In late October, Ukraine re-privatized its Kryvorizhstal steel works in a live auction watched, apparently, by millions on television. The action was a reversal of the privatization that had taken place under the previous government. The old sale would have brought in $800 million. The new sale, to Mittal Steel Germany GmbH, will net $4.8 billion. Broadcasting the auction was a clear sign of transparency, a way of bringing crucial deals out of the back rooms and away from suspicion.

As the Wall Street Journal Europe noted on October 26, that sum is 20 percent of Ukraine’s annual budget. The sale increased total foreign investment in Ukraine since independence in 1991 by 50 percent.

Ukraine still has a long way to go to live up to the ideals of the Orange Revolution, and old structures are hard to root out. But this sale is one of a number of positive signs. Here’s hoping for more, as the first anniversary of the revolution approaches.
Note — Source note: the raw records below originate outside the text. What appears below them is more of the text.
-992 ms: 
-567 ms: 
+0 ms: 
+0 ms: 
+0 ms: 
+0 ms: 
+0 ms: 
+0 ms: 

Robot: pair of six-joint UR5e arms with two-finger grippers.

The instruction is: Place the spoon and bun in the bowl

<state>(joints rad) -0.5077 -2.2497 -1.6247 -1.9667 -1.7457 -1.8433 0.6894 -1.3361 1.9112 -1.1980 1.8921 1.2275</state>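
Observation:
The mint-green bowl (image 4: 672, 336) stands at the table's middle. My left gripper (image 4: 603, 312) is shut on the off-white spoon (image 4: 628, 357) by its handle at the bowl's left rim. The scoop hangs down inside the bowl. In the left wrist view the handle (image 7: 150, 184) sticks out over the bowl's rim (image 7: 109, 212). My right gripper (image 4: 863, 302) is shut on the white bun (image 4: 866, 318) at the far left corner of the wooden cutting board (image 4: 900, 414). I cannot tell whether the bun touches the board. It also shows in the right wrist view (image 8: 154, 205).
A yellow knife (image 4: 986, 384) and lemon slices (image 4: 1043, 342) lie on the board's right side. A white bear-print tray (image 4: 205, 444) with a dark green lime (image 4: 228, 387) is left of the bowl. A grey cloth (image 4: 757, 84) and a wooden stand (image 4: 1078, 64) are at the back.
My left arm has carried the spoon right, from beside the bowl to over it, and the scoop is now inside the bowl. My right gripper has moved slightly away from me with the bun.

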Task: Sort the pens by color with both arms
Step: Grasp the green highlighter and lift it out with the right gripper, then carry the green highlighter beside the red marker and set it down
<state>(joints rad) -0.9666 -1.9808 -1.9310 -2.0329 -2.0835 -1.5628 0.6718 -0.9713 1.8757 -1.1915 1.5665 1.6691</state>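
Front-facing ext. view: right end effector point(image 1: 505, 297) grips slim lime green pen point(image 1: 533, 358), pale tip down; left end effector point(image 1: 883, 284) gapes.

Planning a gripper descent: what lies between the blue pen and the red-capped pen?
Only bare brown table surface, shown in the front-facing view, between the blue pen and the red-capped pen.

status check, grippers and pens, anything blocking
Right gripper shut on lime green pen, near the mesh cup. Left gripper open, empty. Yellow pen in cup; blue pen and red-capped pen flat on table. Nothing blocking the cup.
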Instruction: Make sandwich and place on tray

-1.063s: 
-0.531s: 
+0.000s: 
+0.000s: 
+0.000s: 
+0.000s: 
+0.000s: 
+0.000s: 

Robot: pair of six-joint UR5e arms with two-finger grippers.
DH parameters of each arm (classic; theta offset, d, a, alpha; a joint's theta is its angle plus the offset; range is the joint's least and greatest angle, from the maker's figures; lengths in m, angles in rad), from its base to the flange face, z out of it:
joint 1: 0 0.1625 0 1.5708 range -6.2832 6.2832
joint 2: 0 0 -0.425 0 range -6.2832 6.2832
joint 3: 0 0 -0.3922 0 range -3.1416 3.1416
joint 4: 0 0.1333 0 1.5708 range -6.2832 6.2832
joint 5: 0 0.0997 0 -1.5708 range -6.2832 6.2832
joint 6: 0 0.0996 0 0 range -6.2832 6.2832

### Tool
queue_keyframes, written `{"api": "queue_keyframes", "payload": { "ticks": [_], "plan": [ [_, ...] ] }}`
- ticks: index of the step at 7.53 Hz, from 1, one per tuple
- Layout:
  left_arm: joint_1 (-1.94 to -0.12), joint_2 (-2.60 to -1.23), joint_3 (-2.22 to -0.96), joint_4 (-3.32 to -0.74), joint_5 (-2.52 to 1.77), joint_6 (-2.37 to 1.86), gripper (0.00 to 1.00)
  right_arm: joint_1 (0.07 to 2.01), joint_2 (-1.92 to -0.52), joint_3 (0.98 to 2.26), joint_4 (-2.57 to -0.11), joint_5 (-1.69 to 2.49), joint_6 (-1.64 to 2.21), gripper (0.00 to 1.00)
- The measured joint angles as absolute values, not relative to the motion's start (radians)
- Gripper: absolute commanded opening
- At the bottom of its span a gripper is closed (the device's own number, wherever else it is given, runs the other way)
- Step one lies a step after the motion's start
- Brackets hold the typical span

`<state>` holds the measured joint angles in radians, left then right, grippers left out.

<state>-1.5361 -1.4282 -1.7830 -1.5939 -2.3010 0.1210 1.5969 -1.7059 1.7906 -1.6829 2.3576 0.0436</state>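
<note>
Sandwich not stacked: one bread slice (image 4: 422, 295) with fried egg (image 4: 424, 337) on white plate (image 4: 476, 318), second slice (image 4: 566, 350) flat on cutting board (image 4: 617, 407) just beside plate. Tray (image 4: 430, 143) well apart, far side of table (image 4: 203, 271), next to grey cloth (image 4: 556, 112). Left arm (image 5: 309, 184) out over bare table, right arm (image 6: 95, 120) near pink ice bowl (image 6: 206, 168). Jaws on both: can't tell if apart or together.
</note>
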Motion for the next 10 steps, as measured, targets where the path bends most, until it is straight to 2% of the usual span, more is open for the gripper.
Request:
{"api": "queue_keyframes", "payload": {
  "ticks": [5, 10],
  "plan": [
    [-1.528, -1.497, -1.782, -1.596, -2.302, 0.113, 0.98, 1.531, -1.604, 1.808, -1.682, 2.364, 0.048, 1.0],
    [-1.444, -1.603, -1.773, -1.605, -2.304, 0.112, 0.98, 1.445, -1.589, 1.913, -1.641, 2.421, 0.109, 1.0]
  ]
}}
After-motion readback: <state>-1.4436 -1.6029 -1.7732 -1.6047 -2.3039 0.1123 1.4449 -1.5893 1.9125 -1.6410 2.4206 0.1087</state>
Orange, Yes, But Which One?*

When we last looked in, Viktor Yushchenko had been inaugurated, Viktor Yanukovych had grudgingly conceded, and orange was the color for all would-be world-changers.

Unfortunately, while we weren’t looking, Ukraine’s cabinet was collapsing into in-fighting and neglecting to do the things that people put them in office for. On the positive side, an investigation into the Gongadze affair was making, you’ll pardon the word, headway.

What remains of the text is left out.